The March on Washington for Jobs and Freedom was a call for three types of justice -- economic, social and political. Although social equality was first on the agenda, it was not divorced from the other dimensions of liberty.
African-American labor leader A. Philip Randolph, who had forced Franklin Roosevelt to issue an executive order prohibiting job discrimination in defense hiring by threatening to conduct a peaceful march on the Capitol in 1941, was a progressive who sought to equalize employment access and lower income inequality. Two decades later, Randolph and civil rights activist Bayard Rustin crafted an ambitious agenda to promote “life, liberty and the pursuit of happiness” for all Americans. In the first draft of the organizing manual for the March, Rustin advocated large-scale federal programs to alleviate the chronic poverty and underemployment uncovered in the influential 1962 monograph The Other America by Michael Harrington. The second and final version of the manual stated their cause in the most direct terms:
We march to redress old grievances and to help resolve an American crisis. That crisis is born of the twin evils of racism and economic deprivation. They rob all people, Negro and white, of dignity, self-respect and freedom.At the same time.
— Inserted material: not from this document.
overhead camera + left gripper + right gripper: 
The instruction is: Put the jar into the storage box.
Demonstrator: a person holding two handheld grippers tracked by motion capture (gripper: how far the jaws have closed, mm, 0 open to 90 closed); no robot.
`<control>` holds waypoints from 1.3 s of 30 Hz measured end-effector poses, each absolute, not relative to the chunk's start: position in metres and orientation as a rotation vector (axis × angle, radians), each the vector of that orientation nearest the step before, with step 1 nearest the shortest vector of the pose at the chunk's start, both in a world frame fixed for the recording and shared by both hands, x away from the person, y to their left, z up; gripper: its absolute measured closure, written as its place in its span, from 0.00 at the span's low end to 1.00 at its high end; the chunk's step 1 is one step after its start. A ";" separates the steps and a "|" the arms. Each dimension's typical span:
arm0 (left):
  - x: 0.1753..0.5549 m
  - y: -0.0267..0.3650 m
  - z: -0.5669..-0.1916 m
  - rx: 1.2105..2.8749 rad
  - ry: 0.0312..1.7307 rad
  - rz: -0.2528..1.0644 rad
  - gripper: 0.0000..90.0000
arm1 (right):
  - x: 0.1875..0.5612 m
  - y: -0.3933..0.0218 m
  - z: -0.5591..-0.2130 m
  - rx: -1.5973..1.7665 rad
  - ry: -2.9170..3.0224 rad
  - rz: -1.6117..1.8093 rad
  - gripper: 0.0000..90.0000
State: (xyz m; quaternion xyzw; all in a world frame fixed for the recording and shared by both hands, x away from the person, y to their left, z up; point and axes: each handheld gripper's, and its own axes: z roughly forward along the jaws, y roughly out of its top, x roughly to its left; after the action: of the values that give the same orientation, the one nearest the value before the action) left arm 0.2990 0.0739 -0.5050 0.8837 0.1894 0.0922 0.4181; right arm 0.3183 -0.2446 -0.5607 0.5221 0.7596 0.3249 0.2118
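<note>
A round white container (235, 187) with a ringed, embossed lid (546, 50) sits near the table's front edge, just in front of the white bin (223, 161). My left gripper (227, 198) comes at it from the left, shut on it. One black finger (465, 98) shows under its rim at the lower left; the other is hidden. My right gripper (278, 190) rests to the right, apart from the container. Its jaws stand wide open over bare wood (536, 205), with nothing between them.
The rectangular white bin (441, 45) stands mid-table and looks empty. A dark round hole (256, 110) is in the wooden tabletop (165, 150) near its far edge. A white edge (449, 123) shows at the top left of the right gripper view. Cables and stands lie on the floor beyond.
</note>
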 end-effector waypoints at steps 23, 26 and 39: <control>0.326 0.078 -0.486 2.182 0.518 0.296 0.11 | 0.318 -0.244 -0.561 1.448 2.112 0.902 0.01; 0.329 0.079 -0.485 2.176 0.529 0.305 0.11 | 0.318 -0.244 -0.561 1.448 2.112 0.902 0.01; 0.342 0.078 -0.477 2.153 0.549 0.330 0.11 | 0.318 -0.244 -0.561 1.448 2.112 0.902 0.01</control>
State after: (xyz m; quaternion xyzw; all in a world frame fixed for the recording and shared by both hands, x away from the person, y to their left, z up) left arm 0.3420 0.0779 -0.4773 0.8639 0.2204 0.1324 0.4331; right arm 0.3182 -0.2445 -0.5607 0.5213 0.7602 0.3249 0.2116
King was demonstrating similar thinking to Randolph and Rustin in his book Why We Can’t Wait. After participating in grueling civil rights campaigns in Albany, Georgia, Birmingham, Alabama and throughout the South, King witnessed indigence in the region first-hand and called for a Bill of Rights for the Disadvantaged “to attack the tenacious poverty which so paradoxically exists in the midst of plenty.” In a word, Randolph, Rustin and King all grasped the ultimate reality of racism. It was not simply social. It was structural....
Over the last fifty years, Americans have forgotten half of the equation of freedom. As a result, our nation continues to endure the same economic deprivations. ..
One year before his assassination in 1968, King visited the small town of Waycross, Georgia and asked his audience, “And you know why we aren’t free?” He then answered his own question. “Because we are poor. Poverty is not having enough money to make ends meet. Poverty is being unemployed. Poverty is being underemployed. Poverty is working on a full-time job, getting only a part-time income.”